» **Task item**: Go through the records and filter out every line lacking the word "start"; copy the lines that remain.

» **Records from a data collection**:
--------
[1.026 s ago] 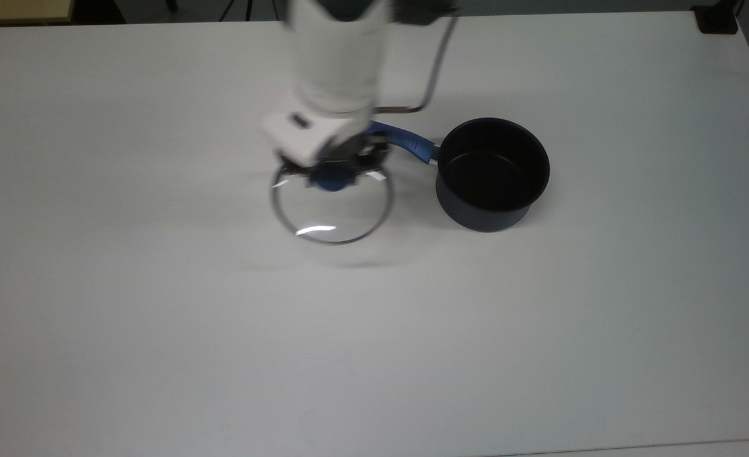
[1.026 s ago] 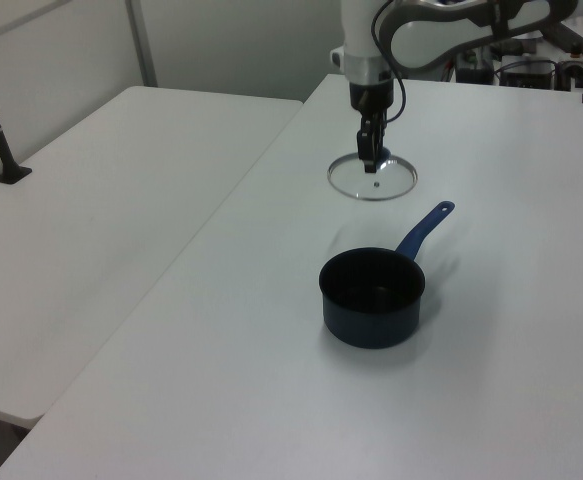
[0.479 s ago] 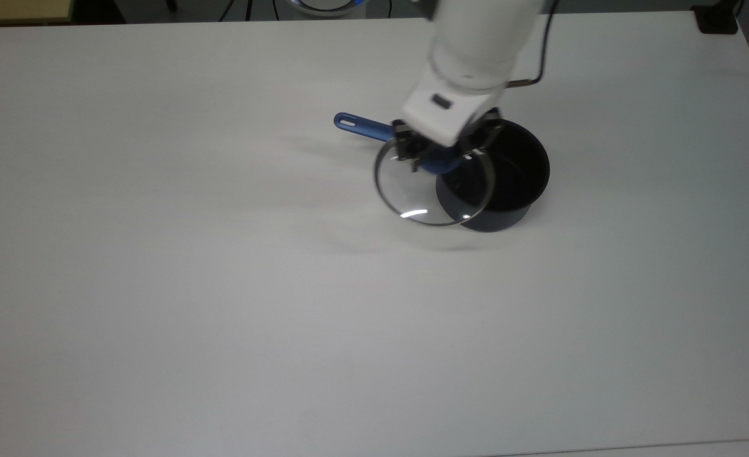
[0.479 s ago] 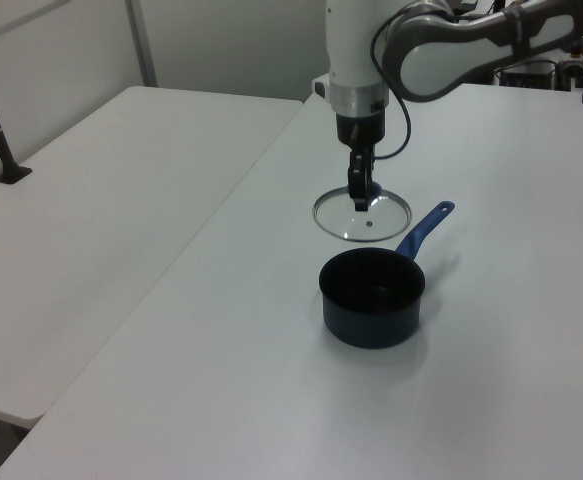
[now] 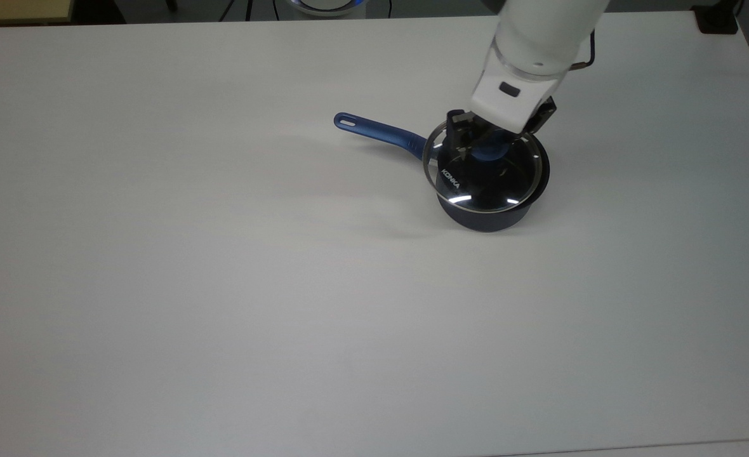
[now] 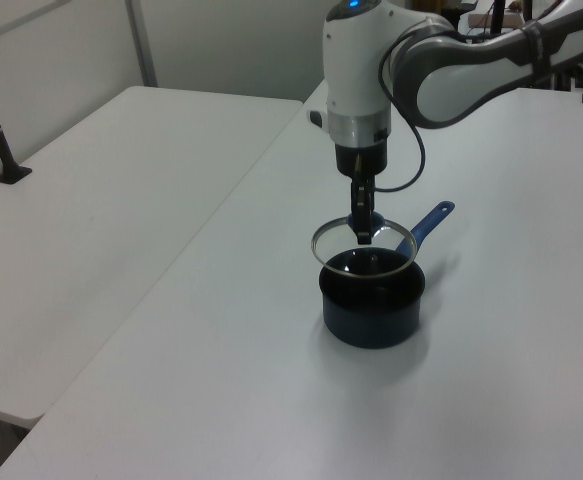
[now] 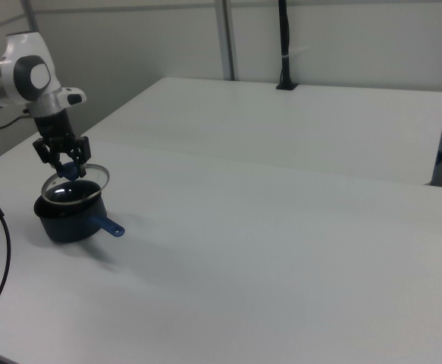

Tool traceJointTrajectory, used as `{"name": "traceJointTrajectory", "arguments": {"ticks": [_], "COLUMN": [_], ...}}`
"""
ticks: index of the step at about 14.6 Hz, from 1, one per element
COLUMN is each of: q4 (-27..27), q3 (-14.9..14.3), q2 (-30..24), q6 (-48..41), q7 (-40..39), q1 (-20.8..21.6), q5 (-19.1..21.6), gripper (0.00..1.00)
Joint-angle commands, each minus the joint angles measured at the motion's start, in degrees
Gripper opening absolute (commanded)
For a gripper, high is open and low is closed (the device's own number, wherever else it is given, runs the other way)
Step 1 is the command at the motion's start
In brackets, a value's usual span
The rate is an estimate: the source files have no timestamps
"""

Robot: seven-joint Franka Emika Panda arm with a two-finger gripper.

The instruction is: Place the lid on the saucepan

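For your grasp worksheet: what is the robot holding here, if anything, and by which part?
The gripper holds the round clear glass lid by its blue centre knob, above the dark saucepan.

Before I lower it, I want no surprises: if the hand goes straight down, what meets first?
The hand holds the lid; its rim should probably meet the saucepan rim first.

The arm (image 6: 451,70) is glossy white with dark grey joint sections, and a blue light glows on top of its upright link. A thin dark cable (image 6: 407,160) loops beside the black two-finger gripper (image 5: 476,145).
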Motion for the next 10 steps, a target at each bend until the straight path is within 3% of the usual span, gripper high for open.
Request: {"name": "traceJointTrajectory", "arguments": {"ticks": [1, 10], "q4": [-0.45, -2.56], "q3": [1.07, 2.30], "q2": [0.42, 1.04], "q6": [-0.97, -0.88], "q7": [1.49, 1.32], "q1": [0.88, 1.41], "q5": [-1.85, -3.08], "gripper": [0.36, 0.36]}}
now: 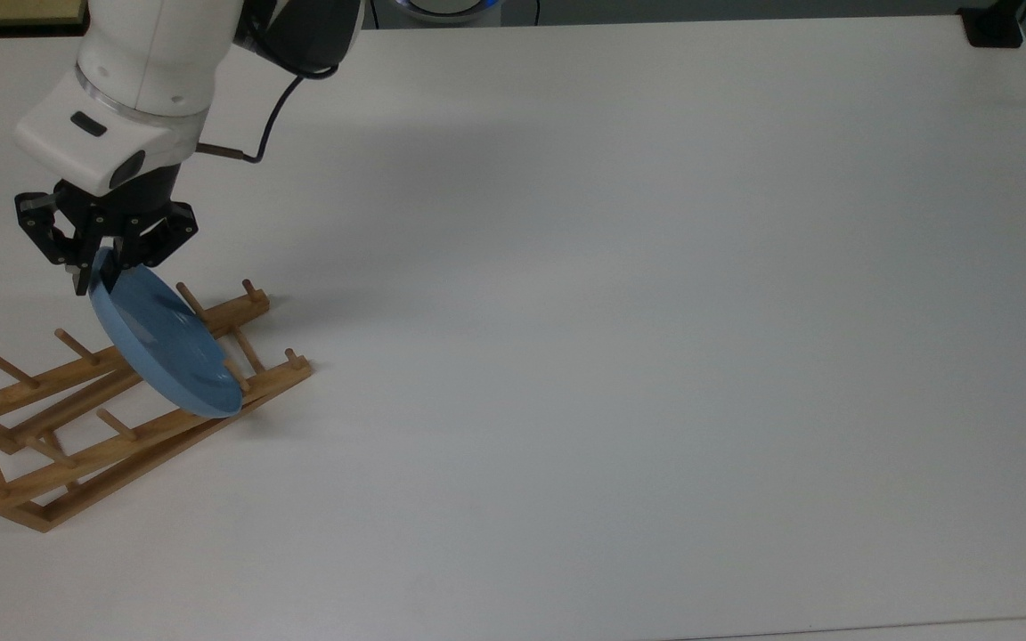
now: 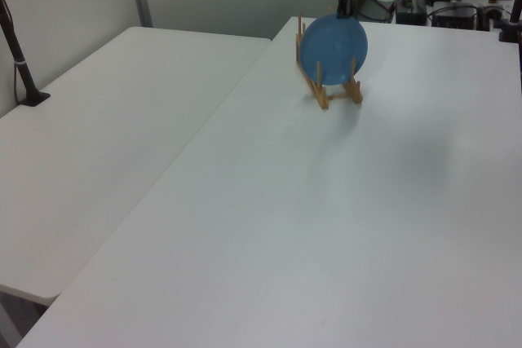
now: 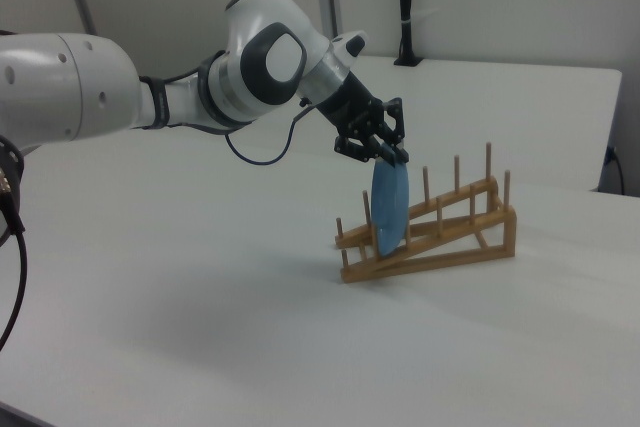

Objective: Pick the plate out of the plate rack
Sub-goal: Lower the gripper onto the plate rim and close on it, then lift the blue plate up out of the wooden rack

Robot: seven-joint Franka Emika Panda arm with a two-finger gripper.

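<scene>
1. The end effector [image 1: 96, 265] is clenched on the top rim of the plate [image 1: 166, 343].
2. The plate stands in the rack [image 1: 121, 418], top view's left.
3. Risk: lifting off-line, the plate snags a peg and drags the rack.

arm [image 3: 90, 87]: glossy white rounded shells, dark grey joint caps | wrist [image 1: 103, 142]: white block with two dark oval insets | cable [image 1: 268, 116]: thin, black, looping beside the wrist | gripper [image 1: 96, 263]: black skeletal linkage, small pale screw heads, slim black fingers
</scene>
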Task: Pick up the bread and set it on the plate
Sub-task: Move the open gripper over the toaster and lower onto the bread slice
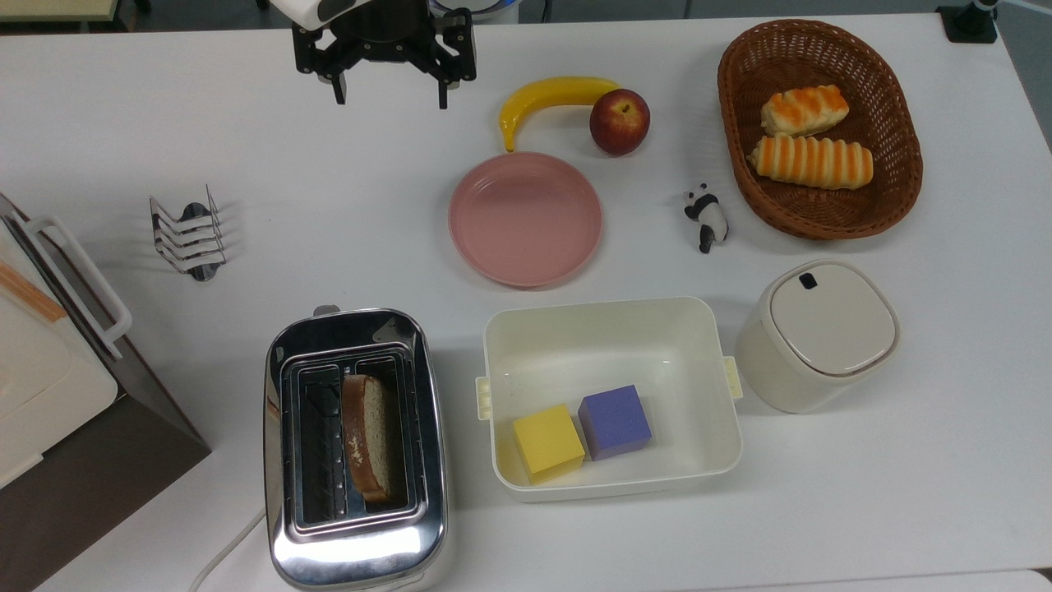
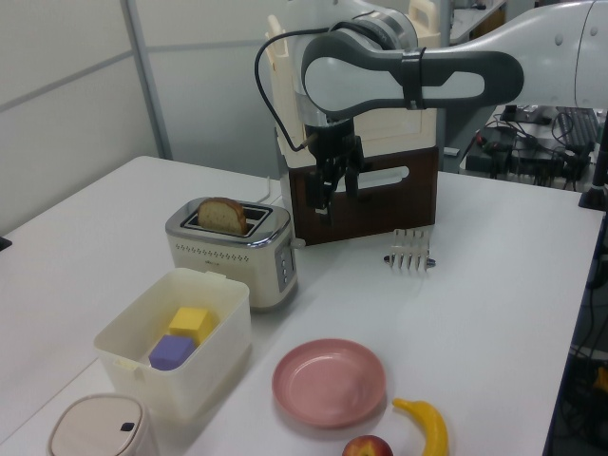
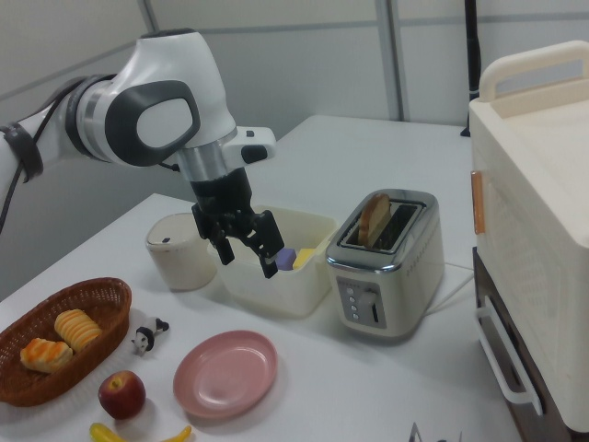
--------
» **Solved problem**:
Joint-angle commands, each minus the joint angles measured at the motion's start, in degrees
Step 1 is the command at the motion's start

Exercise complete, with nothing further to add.